[Stored dataset items]
- - -

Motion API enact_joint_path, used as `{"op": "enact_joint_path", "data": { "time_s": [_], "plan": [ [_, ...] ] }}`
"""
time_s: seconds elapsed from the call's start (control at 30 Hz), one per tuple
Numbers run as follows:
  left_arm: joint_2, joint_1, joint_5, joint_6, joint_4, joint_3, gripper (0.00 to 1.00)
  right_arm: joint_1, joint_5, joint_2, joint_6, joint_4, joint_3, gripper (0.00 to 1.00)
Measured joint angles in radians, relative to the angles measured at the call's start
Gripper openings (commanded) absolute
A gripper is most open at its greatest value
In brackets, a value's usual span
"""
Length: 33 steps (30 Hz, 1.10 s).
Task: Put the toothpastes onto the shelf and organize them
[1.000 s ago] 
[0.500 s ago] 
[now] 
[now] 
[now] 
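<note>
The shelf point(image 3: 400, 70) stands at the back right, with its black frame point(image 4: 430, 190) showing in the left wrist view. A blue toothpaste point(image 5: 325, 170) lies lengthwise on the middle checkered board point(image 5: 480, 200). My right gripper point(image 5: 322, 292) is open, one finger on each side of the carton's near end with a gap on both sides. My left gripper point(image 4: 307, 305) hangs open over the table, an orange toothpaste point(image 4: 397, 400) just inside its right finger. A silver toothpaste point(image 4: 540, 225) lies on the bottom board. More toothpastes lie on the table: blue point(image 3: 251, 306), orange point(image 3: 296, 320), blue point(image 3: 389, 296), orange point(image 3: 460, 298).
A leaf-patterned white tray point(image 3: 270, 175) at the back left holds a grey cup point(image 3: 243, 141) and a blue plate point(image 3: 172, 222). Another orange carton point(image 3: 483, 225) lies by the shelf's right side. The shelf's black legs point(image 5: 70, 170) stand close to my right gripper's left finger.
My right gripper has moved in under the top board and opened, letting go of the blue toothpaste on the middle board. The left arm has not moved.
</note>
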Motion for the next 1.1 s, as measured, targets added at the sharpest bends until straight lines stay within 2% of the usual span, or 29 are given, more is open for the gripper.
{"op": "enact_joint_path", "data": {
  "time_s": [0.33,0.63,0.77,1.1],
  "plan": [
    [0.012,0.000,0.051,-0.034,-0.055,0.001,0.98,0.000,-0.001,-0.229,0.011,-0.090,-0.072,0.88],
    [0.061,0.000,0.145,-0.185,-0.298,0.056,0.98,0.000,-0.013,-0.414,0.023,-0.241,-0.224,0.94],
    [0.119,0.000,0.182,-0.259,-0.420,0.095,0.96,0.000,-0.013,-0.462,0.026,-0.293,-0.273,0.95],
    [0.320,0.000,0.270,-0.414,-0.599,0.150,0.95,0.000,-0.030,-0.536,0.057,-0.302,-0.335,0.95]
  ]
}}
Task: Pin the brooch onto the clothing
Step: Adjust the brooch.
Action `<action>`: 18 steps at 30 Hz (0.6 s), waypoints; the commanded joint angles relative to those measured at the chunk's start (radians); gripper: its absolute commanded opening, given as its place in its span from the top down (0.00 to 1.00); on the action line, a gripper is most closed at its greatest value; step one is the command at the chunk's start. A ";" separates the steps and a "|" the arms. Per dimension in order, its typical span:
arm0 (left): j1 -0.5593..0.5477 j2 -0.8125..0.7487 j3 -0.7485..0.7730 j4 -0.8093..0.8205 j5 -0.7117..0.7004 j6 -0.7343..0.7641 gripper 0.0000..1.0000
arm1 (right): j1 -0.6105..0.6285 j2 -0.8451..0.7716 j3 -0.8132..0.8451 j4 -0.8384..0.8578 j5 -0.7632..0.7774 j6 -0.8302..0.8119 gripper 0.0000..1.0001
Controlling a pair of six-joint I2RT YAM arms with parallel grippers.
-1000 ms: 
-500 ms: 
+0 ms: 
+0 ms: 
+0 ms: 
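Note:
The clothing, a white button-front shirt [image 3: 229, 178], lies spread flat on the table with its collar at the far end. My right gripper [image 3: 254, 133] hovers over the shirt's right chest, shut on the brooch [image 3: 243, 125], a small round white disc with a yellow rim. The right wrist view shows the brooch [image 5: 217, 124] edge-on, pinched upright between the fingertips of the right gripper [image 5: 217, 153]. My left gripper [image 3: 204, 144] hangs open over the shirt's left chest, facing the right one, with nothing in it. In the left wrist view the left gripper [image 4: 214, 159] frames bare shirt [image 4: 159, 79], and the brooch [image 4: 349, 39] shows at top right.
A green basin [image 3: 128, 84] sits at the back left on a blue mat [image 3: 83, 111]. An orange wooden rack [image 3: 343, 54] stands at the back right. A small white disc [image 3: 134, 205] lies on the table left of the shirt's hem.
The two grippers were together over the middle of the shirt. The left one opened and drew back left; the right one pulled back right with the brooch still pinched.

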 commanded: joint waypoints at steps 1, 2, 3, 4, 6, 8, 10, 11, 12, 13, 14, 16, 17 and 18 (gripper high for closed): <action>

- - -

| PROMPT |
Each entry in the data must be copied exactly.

| WRITTEN SOLUTION |
Motion API enact_joint_path, used as `{"op": "enact_joint_path", "data": { "time_s": [_], "plan": [ [_, ...] ] }}`
"""
time_s: seconds elapsed from the call's start (control at 30 Hz), one per tuple
Numbers run as follows:
  left_arm: joint_2, joint_1, joint_5, joint_6, joint_4, joint_3, gripper (0.00 to 1.00)
  right_arm: joint_1, joint_5, joint_2, joint_6, joint_4, joint_3, gripper (0.00 to 1.00)
Measured joint angles in radians, relative to the angles measured at the call's start
Gripper openings (commanded) absolute
A gripper is most open at its greatest value
In brackets, a value's usual span
"""
Length: 33 steps (30 Hz, 1.10 s).
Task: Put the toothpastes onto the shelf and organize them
[1.000 s ago] 
[0.500 s ago] 
[now] 
[now] 
[now] 
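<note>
The shelf point(image 3: 400, 70) stands at the back right, with its black frame point(image 4: 430, 190) showing in the left wrist view. A blue toothpaste point(image 5: 325, 170) lies lengthwise on the middle checkered board point(image 5: 480, 200). My right gripper point(image 5: 322, 292) is open, one finger on each side of the carton's near end with a gap on both sides. My left gripper point(image 4: 307, 305) hangs open over the table, an orange toothpaste point(image 4: 397, 400) just inside its right finger. A silver toothpaste point(image 4: 540, 225) lies on the bottom board. More toothpastes lie on the table: blue point(image 3: 251, 306), orange point(image 3: 296, 320), blue point(image 3: 389, 296), orange point(image 3: 460, 298).
A leaf-patterned white tray point(image 3: 270, 175) at the back left holds a grey cup point(image 3: 243, 141) and a blue plate point(image 3: 172, 222). Another orange carton point(image 3: 483, 225) lies by the shelf's right side. The shelf's black legs point(image 5: 70, 170) stand close to my right gripper's left finger.
My right gripper has moved in under the top board and opened, letting go of the blue toothpaste on the middle board. The left arm has not moved.
</note>
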Motion for the next 1.1 s, as measured, targets added at the sharpest bends until straight lines stay within 2% of the usual span, or 29 are given, more is open for the gripper.
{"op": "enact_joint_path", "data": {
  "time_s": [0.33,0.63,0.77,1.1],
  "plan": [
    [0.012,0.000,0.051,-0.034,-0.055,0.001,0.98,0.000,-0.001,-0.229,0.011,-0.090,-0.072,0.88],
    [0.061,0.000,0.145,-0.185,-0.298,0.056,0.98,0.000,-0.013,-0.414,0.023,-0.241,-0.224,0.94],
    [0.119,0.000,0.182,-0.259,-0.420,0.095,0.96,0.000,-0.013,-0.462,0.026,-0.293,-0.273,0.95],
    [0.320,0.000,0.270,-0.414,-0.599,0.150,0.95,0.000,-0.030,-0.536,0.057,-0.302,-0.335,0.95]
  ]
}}
Task: Pin the brooch onto the clothing
Step: Adjust the brooch.
Action `<action>`: 18 steps at 30 Hz (0.6 s), waypoints; the commanded joint angles relative to those measured at the chunk's start (radians); gripper: its absolute commanded opening, given as its place in its span from the top down (0.00 to 1.00); on the action line, a gripper is most closed at its greatest value; step one is the command at the chunk's start. A ";" separates the steps and a "|" the arms. Per dimension in order, its typical span:
arm0 (left): j1 -0.5593..0.5477 j2 -0.8125..0.7487 j3 -0.7485..0.7730 j4 -0.8093..0.8205 j5 -0.7117..0.7004 j6 -0.7343..0.7641 gripper 0.0000..1.0000
arm1 (right): j1 -0.6105..0.6285 j2 -0.8451..0.7716 j3 -0.8132..0.8451 j4 -0.8384..0.8578 j5 -0.7632..0.7774 j6 -0.8302..0.8119 gripper 0.0000..1.0001
Controlling a pair of six-joint I2RT YAM arms with parallel grippers.
-1000 ms: 
-500 ms: 
+0 ms: 
+0 ms: 
+0 ms: 
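Note:
The clothing, a white button-front shirt [image 3: 229, 178], lies spread flat on the table with its collar at the far end. My right gripper [image 3: 254, 133] hovers over the shirt's right chest, shut on the brooch [image 3: 243, 125], a small round white disc with a yellow rim. The right wrist view shows the brooch [image 5: 217, 124] edge-on, pinched upright between the fingertips of the right gripper [image 5: 217, 153]. My left gripper [image 3: 204, 144] hangs open over the shirt's left chest, facing the right one, with nothing in it. In the left wrist view the left gripper [image 4: 214, 159] frames bare shirt [image 4: 159, 79], and the brooch [image 4: 349, 39] shows at top right.
A green basin [image 3: 128, 84] sits at the back left on a blue mat [image 3: 83, 111]. An orange wooden rack [image 3: 343, 54] stands at the back right. A small white disc [image 3: 134, 205] lies on the table left of the shirt's hem.
The two grippers were together over the middle of the shirt. The left one opened and drew back left; the right one pulled back right with the brooch still pinched.
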
 commanded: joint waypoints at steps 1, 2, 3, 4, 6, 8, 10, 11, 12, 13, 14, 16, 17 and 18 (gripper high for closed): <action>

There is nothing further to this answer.